Could you restate, exactly and with nothing added, the lines from the start of the data through the line that holds "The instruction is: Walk", leaving the pictures out?
* * * * *
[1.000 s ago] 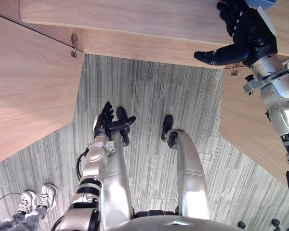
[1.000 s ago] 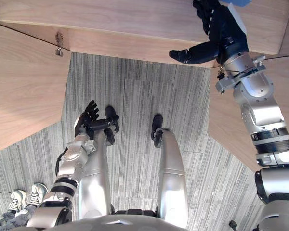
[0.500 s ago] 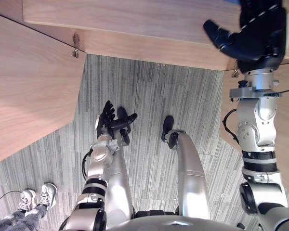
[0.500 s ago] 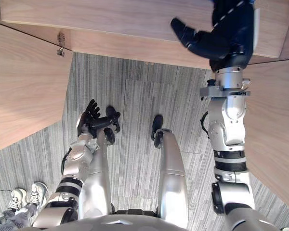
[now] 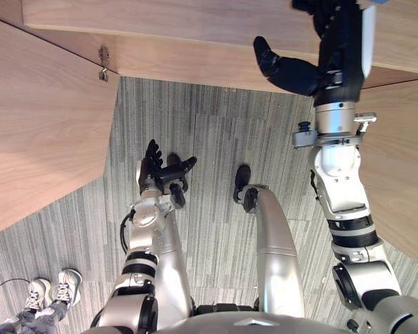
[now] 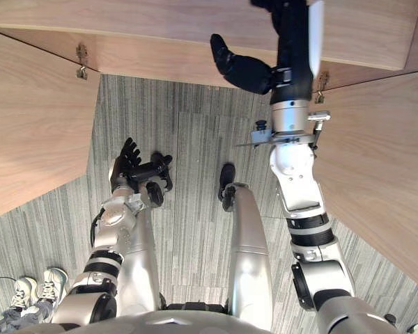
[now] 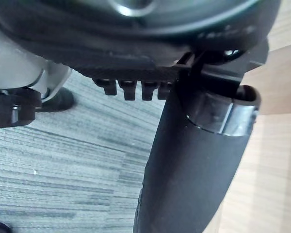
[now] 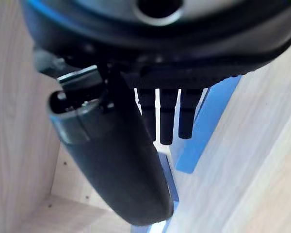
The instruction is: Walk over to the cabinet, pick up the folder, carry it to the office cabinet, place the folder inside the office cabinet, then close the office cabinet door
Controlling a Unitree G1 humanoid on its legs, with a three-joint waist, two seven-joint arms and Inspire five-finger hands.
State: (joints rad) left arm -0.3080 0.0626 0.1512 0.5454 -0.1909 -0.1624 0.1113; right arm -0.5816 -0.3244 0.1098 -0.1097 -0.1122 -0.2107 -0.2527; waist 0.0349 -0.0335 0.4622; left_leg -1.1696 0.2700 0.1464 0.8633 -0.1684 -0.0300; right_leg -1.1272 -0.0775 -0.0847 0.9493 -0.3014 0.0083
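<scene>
The blue folder point(image 8: 209, 119) stands on edge inside the wooden office cabinet point(image 5: 195, 28), against its pale inner wall. My right hand point(image 5: 334, 49) is raised into the cabinet opening at the top right. Its fingers are straight and lie alongside the folder, and its thumb point(image 8: 111, 160) is spread away, so the hand is open. A pale strip with a blue tip point(image 5: 367, 38) runs along the hand's far side. My left hand point(image 5: 157, 174) hangs low over the carpet, open and holding nothing.
Both cabinet doors stand open: the left door point(image 5: 42, 132) spreads wide on my left and the right door point(image 5: 404, 174) on my right. A metal hinge point(image 5: 103, 62) sits at the left door's corner. A person's shoes point(image 5: 52, 292) rest on the grey carpet at the lower left.
My right hand has swung leftward along the cabinet opening and the forearm now stands nearly upright below it. The left hand has barely shifted.
</scene>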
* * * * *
Result for this task –
[1.000 s ago] 
[1.000 s ago] 
[0.500 s ago] 
[0.500 s ago] 
[now] 
[now] 
[now] 
[now] 
The instruction is: Walk over to the cabinet, pick up the folder, carry it to the office cabinet, place the folder inside the office cabinet, then close the office cabinet door

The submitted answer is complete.